◆ **EXERCISE PROMPT**:
What you return should be the lines from the one with "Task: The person" through the one with "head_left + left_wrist" in the data below, reproduced exactly with both ends, and no pictures at all.
☆ ☆ ☆ ☆
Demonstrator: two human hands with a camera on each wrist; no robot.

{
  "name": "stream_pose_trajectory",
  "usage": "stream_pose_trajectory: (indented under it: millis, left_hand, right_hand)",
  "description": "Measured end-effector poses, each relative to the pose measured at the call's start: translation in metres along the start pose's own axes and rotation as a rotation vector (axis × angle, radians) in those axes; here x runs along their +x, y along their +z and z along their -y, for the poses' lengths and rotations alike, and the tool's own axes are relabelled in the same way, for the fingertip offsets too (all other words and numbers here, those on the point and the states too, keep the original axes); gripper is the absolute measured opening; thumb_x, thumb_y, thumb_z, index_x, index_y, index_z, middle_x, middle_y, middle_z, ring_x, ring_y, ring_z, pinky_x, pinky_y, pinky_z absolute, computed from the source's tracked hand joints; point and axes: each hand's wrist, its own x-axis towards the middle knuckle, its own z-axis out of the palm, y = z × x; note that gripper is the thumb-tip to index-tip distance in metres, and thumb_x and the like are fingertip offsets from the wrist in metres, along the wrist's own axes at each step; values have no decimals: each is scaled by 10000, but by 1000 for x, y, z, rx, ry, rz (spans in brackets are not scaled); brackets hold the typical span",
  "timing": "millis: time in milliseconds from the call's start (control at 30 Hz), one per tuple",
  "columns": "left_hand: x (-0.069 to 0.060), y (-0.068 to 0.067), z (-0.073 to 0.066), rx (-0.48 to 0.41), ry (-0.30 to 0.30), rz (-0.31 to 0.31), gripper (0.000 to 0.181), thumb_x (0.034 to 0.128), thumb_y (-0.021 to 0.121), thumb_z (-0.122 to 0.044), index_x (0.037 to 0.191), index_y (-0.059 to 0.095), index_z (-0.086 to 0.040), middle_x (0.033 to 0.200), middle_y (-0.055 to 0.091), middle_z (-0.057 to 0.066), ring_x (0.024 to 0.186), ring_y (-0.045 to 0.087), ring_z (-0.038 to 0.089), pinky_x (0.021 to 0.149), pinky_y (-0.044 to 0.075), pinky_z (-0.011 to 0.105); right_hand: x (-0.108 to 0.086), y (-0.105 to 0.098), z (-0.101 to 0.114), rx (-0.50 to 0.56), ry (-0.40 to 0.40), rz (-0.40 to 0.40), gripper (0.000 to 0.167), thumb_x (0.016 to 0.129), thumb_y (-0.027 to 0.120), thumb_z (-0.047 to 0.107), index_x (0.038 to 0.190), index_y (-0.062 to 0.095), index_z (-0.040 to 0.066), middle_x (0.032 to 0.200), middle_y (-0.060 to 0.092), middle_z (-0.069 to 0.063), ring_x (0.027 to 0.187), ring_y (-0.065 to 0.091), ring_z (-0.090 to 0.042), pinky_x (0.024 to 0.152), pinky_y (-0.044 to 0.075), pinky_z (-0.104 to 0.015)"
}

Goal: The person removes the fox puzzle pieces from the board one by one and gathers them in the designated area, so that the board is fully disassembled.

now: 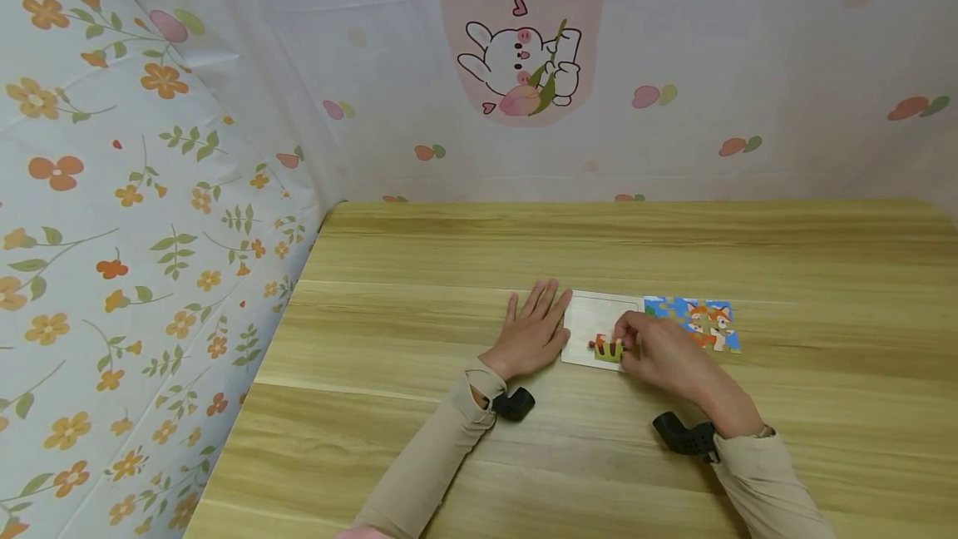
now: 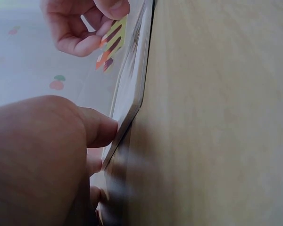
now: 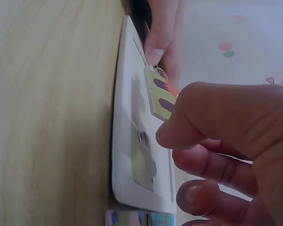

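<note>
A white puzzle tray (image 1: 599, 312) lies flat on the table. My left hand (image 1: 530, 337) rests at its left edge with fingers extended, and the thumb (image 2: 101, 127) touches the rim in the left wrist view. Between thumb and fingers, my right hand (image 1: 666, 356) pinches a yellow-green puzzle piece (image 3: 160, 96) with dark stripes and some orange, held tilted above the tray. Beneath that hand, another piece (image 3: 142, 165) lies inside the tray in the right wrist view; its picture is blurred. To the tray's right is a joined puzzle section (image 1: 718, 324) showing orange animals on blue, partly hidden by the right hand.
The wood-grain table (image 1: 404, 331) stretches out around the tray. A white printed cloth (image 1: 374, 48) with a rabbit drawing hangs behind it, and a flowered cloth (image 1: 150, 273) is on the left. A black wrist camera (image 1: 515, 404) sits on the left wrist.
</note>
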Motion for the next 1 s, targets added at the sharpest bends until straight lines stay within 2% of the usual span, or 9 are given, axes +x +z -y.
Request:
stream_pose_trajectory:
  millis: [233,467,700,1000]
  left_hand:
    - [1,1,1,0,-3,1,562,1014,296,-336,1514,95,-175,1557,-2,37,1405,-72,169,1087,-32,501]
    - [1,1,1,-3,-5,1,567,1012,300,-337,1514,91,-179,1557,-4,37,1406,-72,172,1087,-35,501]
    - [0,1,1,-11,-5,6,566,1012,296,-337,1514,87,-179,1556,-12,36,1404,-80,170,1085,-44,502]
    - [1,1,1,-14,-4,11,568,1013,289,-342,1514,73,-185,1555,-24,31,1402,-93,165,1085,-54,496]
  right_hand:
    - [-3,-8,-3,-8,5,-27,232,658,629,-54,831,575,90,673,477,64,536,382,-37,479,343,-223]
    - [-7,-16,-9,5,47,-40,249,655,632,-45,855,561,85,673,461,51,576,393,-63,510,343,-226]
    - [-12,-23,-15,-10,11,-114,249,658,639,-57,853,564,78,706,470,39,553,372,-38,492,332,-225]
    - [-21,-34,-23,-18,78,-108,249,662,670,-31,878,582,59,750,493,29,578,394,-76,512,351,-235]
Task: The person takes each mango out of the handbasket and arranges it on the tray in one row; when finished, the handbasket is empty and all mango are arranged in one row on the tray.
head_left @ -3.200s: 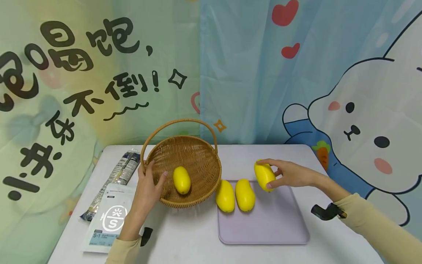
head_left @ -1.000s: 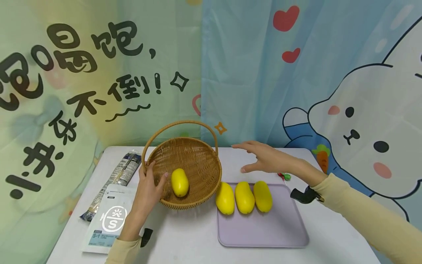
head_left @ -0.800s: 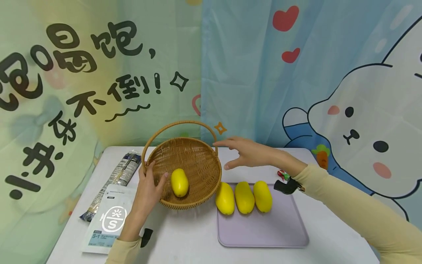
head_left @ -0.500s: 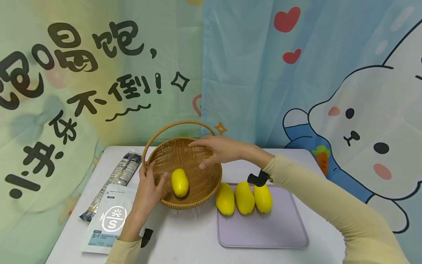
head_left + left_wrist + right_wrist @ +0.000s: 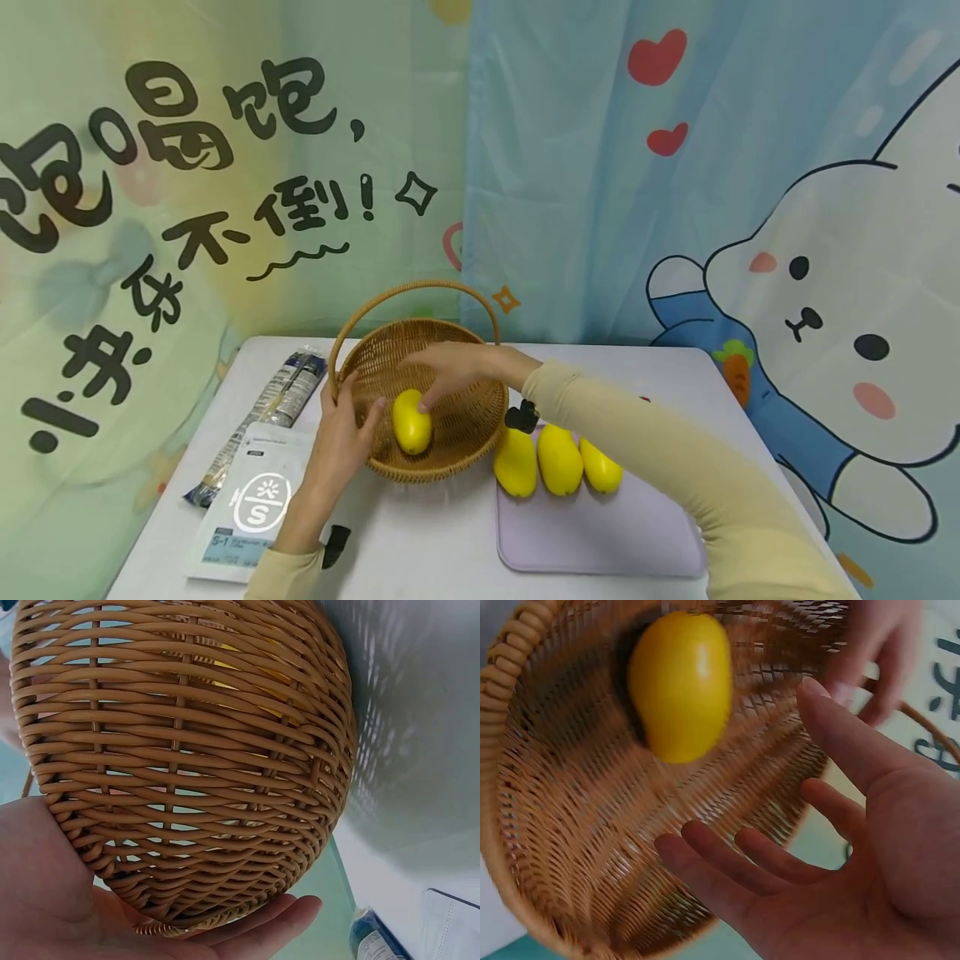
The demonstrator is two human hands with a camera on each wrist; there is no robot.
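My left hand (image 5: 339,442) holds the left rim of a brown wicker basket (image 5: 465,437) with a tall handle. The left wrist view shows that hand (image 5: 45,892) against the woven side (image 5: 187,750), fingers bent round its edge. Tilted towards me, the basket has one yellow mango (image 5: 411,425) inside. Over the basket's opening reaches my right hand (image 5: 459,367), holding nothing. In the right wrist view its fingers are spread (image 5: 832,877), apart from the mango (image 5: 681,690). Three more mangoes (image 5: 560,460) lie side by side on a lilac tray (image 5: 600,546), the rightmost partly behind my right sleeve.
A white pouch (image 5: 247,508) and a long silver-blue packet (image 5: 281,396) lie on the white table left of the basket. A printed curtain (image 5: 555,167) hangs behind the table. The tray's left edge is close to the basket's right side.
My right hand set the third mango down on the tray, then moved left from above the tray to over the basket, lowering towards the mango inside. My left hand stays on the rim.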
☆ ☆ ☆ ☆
◆ **YOUR RESPONSE**:
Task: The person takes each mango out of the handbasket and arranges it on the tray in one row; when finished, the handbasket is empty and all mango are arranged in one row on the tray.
head_left @ -3.200s: 
head_left @ -1.000s: 
head_left @ -0.800s: 
head_left @ -0.500s: 
head_left + left_wrist + right_wrist @ +0.000s: 

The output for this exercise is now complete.